#### TASK GOAL
Retype only what runs from the first line of the listing to the line holding "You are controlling", both included. Do not retype the pictures.

____________________

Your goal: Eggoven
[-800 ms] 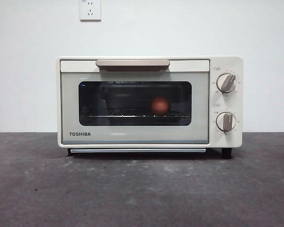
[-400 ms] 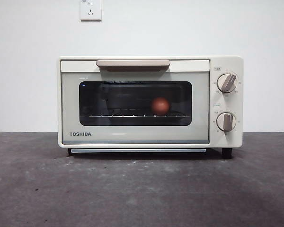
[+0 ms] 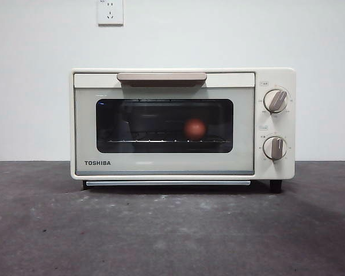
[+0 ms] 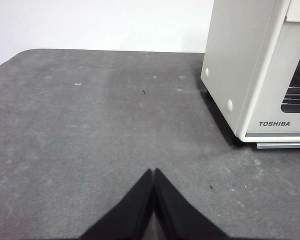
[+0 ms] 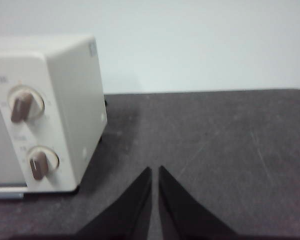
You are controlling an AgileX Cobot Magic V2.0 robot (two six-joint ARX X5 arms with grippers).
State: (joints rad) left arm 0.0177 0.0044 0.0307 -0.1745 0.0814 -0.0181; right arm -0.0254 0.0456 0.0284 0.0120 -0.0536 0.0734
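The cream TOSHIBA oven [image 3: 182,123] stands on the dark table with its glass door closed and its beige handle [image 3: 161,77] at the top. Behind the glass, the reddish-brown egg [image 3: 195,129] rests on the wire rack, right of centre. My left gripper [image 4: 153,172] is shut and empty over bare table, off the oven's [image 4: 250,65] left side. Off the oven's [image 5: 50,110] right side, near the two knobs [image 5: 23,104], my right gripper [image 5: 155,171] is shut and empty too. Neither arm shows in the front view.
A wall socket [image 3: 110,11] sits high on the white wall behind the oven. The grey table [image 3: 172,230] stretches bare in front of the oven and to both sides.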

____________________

#### REPLY TO THE EXERCISE
Your goal: Eggoven
[-800 ms] 
[-400 ms] 
[+0 ms] 
[+0 ms] 
[+0 ms] 
You are controlling an AgileX Cobot Magic V2.0 robot (two six-joint ARX X5 arms with grippers).

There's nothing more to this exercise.